You the Expert We set you a challenge to join our expert panel and answer questions from our readers on how to deal with your desktop, and mobile desktop, environment.

This week we've got the first of what promises to be regular installments on this topic. We welcome the first contribution from our resident reader experts, Adam Salisbury and Trevor Pott.

You can read their advice, along with advice from Intel and Freeform Dynamics, below.

The question this week is:

How can I manage remote users better, particularly roving users who are only connected to the network on a sporadic basis?

Name: Adam Salisbury

Job Title: Infrastructure Support Engineer

Managing remote users has, and probably always will be, a major challenge to any business even with today’s high speed home broadband offerings and ever improving secure remote access solutions. While the challenges of managing dial-up sales users were limited remote access and support and limited access to regularly update the OS and installed applications, now there are more updates than ever and more demands for more of the resources previously confined to the corporate network.

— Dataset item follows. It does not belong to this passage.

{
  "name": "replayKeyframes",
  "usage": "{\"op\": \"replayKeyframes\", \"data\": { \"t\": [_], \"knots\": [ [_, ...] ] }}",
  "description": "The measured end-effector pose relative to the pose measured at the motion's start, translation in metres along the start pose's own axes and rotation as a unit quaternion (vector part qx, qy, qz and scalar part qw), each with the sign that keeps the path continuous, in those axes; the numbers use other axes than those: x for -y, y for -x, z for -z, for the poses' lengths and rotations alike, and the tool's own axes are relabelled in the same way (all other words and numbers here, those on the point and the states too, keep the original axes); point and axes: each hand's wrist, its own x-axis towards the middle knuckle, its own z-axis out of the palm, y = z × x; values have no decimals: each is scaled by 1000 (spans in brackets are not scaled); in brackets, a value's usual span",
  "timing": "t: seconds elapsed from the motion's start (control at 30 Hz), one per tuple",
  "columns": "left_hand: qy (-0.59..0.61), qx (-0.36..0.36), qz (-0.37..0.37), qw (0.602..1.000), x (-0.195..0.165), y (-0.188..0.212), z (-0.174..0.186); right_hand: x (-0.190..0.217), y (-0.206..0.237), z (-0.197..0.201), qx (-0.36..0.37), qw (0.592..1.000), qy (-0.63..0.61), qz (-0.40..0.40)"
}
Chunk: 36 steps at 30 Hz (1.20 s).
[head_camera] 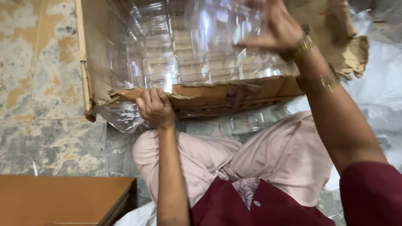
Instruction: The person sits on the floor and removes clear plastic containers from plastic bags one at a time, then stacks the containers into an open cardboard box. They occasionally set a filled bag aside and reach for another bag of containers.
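Left hand's grip (155,106) is curled tight over the torn near edge of a cardboard box (234,94), fingers folded down on the rim and pinching it. Right hand (276,29) is raised above the box with its fingers partly spread, and its grip closes on a clear plastic container (217,29) lifted over the open top; the see-through plastic blurs against the stack below, so exactly where the fingertips press is hard to tell. Gold bangles (312,62) circle the right wrist.

Inside the box lie many more clear plastic containers (167,62), nested in rows and filling most of it. The box lies on its side or is tilted toward the person, with its far right flap (351,50) ragged and bent outward. A crumpled clear plastic sheet (121,115) sticks out from under the box's near left corner, just beside the left hand, and more pale plastic sheeting (377,96) spreads to the right of the box.

The person sits on a mottled stone floor (42,83) in pale pink trousers (268,155) and a maroon top (268,205), knees just in front of the box. A brown wooden board (63,199) lies at the lower left, well apart from both hands
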Motion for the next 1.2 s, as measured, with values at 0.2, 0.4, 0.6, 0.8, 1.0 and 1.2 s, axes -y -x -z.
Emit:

It should go without saying that the key to successful remote user management is a rock solid, remote access system and there is huge range to choose from. Invest in remote access tokens to authenticate your mobile workforce and develop and maintain a well thought out rules based access policy. Resist the urge to merely adopt an ‘Any, Any, All’ policy no matter how secure you feel you are with your access tokens and SSL VPN. You should also invest the time in developing good end-point checking too and make sure the corporate AV can get its updates in the wild if users aren’t connected to the corporate network.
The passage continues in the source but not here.